They had brought their flying ship down onto the surface of the ocean as a precaution against further attack, so that the humans could come and see the Bifrost operate up close, and so that they could say their farewells in a properly diplomatic fashion. The rune inscribed on their deck was surrounded by dozens of men and women, some with weapons, but others carrying instruments of various sizes and shapes. "Recoding equipment," one of them called it. "Your bridge technology is pretty amazing, and we're going to study the hell out of it while we still can."

Tyr wasn't sure what sort of useful information they could possibly get from studying the Bifrost's side effects, but he supposed they were welcome to try. He chose not to remark upon it, instead nodding to the man and to Agent Romanov. She stood beside a warrior that he had not seen before, one who looked worn and weary, and glared at Loki with hatred in his eyes.

Ah. One of the men whose will had been suborned. Tyr could understand the sentiment.

"Farewell," he said, "and thank you again for your aid in these matters." He stepped forward and took his place beside Loki. The two of them, plus Mimir with the shielded scepter and Thor carrying the Tesseract, moved to the center of the Bifrost rune. "Would you do the honors?" he asked Thor.

The elder prince clasped Loki's shoulder briefly, then tipped his head to the sky. "Heimdall! Open the Bifrost!"

Within seconds, the thunder rolled, the beam of light bore down through the sky, and they were lifted away from that world and back to Asgard.

* * *

 

In the observatory, Loki sagged and nearly collapsed, but for Tyr and Thor both moving to hold him up.

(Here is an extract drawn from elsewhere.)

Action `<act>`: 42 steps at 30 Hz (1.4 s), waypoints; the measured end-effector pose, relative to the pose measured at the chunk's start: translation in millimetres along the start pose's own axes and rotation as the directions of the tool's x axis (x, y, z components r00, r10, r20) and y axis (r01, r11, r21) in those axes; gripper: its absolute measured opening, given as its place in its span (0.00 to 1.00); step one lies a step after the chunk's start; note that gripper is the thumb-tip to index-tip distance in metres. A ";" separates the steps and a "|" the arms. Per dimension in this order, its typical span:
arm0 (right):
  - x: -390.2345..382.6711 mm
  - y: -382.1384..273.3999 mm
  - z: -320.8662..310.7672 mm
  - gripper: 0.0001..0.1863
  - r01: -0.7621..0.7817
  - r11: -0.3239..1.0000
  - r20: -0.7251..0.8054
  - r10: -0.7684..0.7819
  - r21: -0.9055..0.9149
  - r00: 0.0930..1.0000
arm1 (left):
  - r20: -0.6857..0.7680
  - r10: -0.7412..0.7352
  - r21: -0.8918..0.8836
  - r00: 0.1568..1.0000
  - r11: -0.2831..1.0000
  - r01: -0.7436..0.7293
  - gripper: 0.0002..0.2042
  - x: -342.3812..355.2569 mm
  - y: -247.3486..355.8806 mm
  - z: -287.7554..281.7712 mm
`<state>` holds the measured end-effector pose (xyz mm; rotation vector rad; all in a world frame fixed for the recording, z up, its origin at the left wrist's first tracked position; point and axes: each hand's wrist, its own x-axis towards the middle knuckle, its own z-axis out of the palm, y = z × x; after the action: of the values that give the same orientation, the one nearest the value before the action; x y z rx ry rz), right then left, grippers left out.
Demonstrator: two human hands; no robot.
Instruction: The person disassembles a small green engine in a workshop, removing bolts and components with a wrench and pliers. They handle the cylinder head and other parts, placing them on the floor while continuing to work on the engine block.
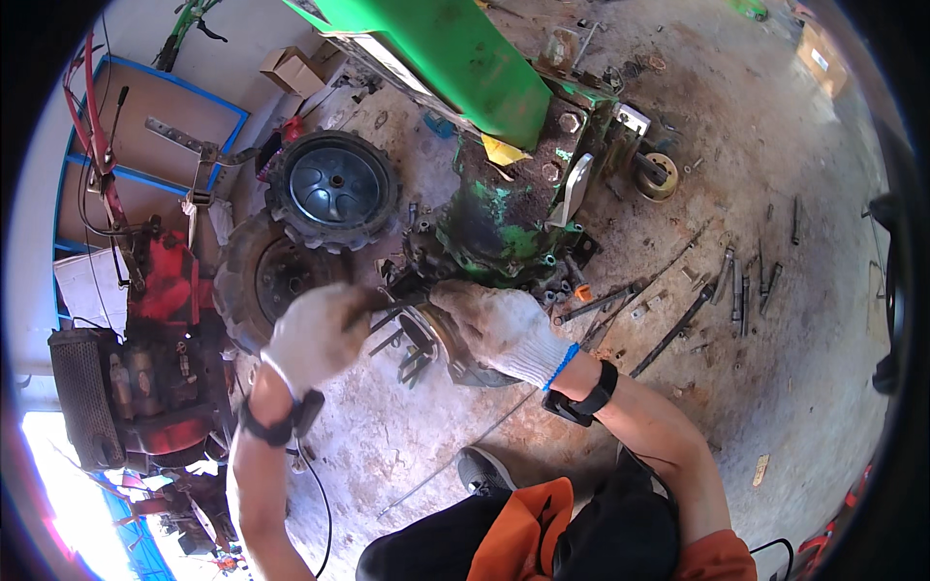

"I'm sorry," he said. "I'm fine."

"You are nothing of the kind, brother," said Thor. He looked pained, right after he said it; earlier, on Fury's vessel, he had had to reintroduce himself to Loki, who claimed not to remember him. Tyr suspected that Loki had locked memories away of all his loved ones, perhaps in order to protect them from being targeted by the Chitauri.

"I am merely tired," insisted Loki, but allowed himself to be manhandled toward the entrance, where Tyr hoped to see a skiff waiting to bear them to Vingólf.

"Welcome home, my prince," said Heimdall as they staggered past. "General: congratulations on the success of your endeavor."

"Thank you, Gatekeeper."

"The All-Father will wish to speak to you tomorrow, after you have had time to refresh yourself from your journey. He wishes to see Loki as well, as soon as the younger prince is recovered from his ordeal."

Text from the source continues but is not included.